Located on the “heel” of the Italian peninsula, Apulia holds the record for the less mountainous region of Italy. In fact, most of it is occupied by the flat Tavoliere, while there are some hilly areas between Murge and Salento.
This land conformation has fostered the cultivation of grain, granting to Apulia the title of "granary of Italy".
A natural bridge to the east, Apulia indeed is a region rich in history and culture, which offers a wide variety of activities to satisfy all different types of holidays.
The main airports of the region are Bari “Karol Wojtyła” and Brindisi-Casale.
In addition to the local railway lines, the national train service connects the major towns of Apulia with the rest of the Italy.
In Apulia (Puglia in Italian) there are historic cities that can rival any other city in Italy: Bari, the regional capital, with its picturesque seaport and labyrinthine old town, the Baroque Lecce, known as ‘ the Florence of the South’ thanks to its more than 40 churches and at least as many palaces, the port towns of Trani, Molfetta and Barletta, not to mention then Martina Franca and Galatina with their frescoes and the 'tree of life' mosaic in Otranto.
The hinterland is very varied and provides travellers with a wide range of options. For example it is worth to spend some time to visit the several caves and fishing villages of the Gargano National Park, as well as the famous Trulli in the UNESCO Site of Alberobello.

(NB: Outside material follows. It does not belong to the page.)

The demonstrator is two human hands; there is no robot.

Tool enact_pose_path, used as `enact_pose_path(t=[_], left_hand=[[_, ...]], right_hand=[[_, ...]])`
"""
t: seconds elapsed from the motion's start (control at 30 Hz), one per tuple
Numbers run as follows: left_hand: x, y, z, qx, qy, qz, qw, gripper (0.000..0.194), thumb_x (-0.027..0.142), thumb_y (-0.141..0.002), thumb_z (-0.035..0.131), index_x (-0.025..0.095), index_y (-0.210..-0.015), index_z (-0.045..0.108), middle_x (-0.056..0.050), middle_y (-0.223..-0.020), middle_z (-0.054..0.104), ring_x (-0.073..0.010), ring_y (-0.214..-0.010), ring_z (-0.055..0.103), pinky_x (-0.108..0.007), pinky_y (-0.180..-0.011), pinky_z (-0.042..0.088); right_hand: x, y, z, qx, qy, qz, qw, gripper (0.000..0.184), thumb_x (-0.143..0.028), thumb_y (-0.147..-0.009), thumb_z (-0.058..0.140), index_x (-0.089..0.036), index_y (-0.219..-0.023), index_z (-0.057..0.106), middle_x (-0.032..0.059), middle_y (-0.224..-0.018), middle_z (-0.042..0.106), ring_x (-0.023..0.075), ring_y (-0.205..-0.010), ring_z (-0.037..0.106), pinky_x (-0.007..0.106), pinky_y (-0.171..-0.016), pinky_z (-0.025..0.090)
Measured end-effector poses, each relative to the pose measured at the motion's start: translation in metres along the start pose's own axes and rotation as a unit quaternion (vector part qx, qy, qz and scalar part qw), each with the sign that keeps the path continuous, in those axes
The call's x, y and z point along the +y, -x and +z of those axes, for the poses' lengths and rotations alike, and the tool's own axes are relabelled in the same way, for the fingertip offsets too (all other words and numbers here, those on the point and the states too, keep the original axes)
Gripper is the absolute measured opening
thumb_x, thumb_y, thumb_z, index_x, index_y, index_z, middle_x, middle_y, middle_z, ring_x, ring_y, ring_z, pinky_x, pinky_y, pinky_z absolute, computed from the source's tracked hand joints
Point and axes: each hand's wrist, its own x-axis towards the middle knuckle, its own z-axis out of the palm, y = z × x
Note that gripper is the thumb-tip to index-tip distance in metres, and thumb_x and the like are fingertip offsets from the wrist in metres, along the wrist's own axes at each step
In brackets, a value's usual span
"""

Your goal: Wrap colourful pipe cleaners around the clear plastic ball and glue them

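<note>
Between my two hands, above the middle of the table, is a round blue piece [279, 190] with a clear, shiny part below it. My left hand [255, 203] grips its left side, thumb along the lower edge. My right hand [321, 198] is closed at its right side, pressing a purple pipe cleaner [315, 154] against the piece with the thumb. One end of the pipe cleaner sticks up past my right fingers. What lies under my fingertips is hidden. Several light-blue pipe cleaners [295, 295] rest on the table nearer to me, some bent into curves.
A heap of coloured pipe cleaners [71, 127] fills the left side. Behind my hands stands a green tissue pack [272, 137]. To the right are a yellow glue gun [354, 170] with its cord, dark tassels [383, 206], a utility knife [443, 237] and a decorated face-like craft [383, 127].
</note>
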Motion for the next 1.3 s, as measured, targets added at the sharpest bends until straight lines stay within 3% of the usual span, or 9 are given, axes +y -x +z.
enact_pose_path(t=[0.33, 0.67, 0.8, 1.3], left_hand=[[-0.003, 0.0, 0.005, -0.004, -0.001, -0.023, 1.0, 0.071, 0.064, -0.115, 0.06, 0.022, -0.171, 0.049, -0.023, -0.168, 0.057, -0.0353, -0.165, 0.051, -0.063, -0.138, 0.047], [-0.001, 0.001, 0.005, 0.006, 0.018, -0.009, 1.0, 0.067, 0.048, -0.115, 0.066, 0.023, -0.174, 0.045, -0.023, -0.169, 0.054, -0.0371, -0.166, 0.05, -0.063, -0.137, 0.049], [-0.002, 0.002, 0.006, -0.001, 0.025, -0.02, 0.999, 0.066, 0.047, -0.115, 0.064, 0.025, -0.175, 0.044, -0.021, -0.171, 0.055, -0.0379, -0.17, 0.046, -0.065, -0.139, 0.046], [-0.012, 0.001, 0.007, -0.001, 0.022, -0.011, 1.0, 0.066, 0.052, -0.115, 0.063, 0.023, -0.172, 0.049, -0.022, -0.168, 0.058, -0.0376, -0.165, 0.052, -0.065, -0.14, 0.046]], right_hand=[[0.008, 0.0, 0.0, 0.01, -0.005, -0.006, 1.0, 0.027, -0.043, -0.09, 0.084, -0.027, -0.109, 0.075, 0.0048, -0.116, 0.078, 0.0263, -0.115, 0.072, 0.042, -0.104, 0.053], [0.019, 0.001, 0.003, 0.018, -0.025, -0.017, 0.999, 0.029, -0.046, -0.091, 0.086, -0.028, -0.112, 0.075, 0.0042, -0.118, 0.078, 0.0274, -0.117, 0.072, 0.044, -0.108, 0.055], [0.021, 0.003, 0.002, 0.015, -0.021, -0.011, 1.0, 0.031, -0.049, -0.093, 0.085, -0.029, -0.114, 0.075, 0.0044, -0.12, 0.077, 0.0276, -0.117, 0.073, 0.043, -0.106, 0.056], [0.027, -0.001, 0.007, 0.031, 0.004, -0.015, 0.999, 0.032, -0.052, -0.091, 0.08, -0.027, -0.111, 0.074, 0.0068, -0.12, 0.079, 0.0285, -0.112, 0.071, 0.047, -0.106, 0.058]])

The historical past of conquest and domination has still its evidenced in the numerous castles of the region, such as Castel del Monte, the most memorable and iconic one, which was not built to defend anything.
Apulia aso offers a wide variety of options to beach lovers, having the longest coastal extension after the main Italian islands. From the Gargano to the Salentine Peninsula, the coastal shape alternates white sandy beaches with rocky areas and cliffs.
Travellers can also choose to visit any of the beautiful islands, among which the Tremiti Islands are particularly worth a visit.